[comp.sources.bugs] bug in public domain diff?

hugh@dgp.toronto.edu ("D. Hugh Redelmeier") (01/19/89)

Various versions of a public domain diff have been broadcast across
the net over the years (including comp.sources.misc 2.1, 2.8, and
2.59).  The original version was on the DECUS C tape, author unknown
(Conroy?).  This program is based on the same algorithm as UNIX diff.

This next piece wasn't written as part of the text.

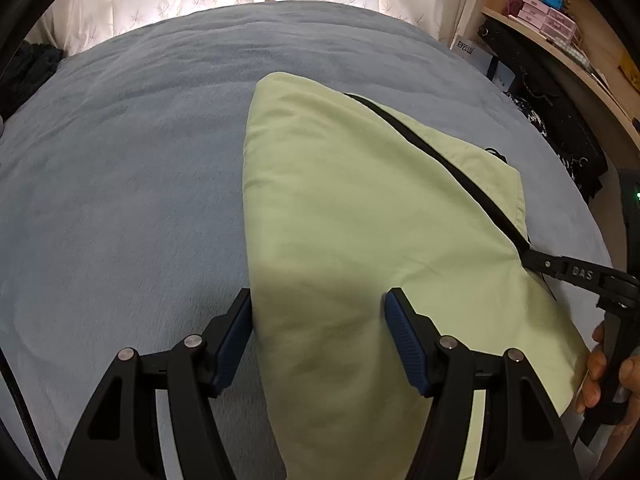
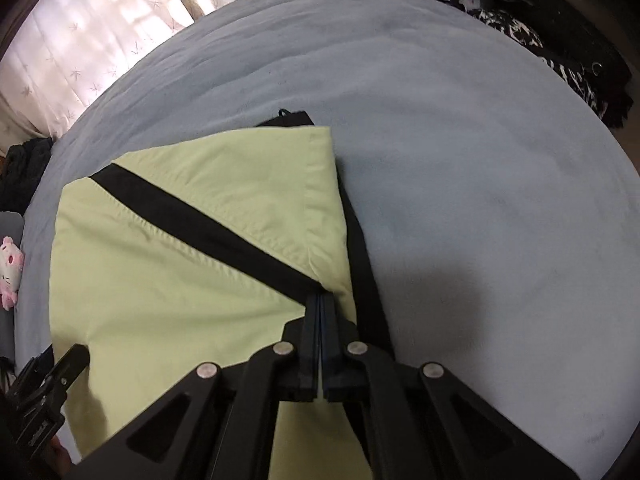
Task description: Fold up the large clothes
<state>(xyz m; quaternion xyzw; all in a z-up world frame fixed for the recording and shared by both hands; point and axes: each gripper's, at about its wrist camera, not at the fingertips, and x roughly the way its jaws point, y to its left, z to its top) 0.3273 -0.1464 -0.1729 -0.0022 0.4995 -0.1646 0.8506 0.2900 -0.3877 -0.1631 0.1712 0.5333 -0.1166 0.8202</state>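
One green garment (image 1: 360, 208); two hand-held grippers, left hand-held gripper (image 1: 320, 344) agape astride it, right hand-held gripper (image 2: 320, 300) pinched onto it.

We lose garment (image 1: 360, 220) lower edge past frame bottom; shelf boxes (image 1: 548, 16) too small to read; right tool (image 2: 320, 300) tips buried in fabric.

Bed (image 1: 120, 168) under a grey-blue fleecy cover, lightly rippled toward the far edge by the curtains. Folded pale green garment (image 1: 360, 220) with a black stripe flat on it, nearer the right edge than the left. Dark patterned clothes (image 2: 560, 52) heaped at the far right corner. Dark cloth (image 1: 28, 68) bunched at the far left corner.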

Anyway, all the versions I have checked seem to produce suboptimal
output when diffing the following two files.  UNIX diff does not
have this problem.  Am I right, is this a bug?  Does anyone know a
fix?  The code is currently beyond my comprehension.

file a:
	9
	1
	2
	3
	4
	5
	6
	9

file b:
	8
	1
	2
	x
	x
	4
	3
	4
	5
	6
	8

pd-diff says:
	1c1
	< 9
	---
	> 8
	4c4,5
	< 3
	---
	> x
	> x
	5a7,8
	> 3
	> 4
	8c11
	< 9
	---
	> 8

SunOS3.5 diff says:
	1c1
	< 9
	---
	> 8
	3a4,6
	> x
	> x
	> 4
	8c11
	< 9
	---
	> 8

Notice that pd-diff uselessly deletes and re-inserts 3.  This is not
wrong, just suboptimal.  Perhaps there is a simple off-by-one error
in the code.

Hugh Redelmeier
{utcsri, yunexus, uunet!attcan!utzoo, hcr}!redvax!hugh
When all else fails: hugh@csri.toronto.edu
+1 416 482-8253

alanf%smile@Sun.COM (Alan Fargusson @ peace with the world) (01/21/89)

In article <8901191545.AA18697@explorer.dgp.toronto.edu>, hugh@dgp.toronto.edu ("D. Hugh Redelmeier") writes:
> 
> Anyway, all the versions I have checked seem to produce suboptimal
> output when diffing the following two files.  UNIX diff does not
> have this problem.  Am I right, is this a bug?  Does anyone know a
> fix?  The code is currently beyond my comprehension.
> 
> Notice that pd-diff uselessly deletes and re-inserts 3.  This is not
> wrong, just suboptimal.  Perhaps there is a simple off-by-one error
> in the code.

It looks like the code that tries to find the longest match is doing something
wrong.  This should be nearly the last thing done by diff.  I don't have source
for this.

GNU diff gets this right, so you may want to get that.  I have a version of
diff that I wrote that also gets it right.  I may try and post it after all.
I had decided not to since there are so many versions floating around these
days.
- - - - - - - - - - - - - - - - - - - - -
Alan Fargusson		Sun Microsystems
alanf@sun.com		..!sun!alanf

jdc@naucse.UUCP (John Campbell) (01/23/89)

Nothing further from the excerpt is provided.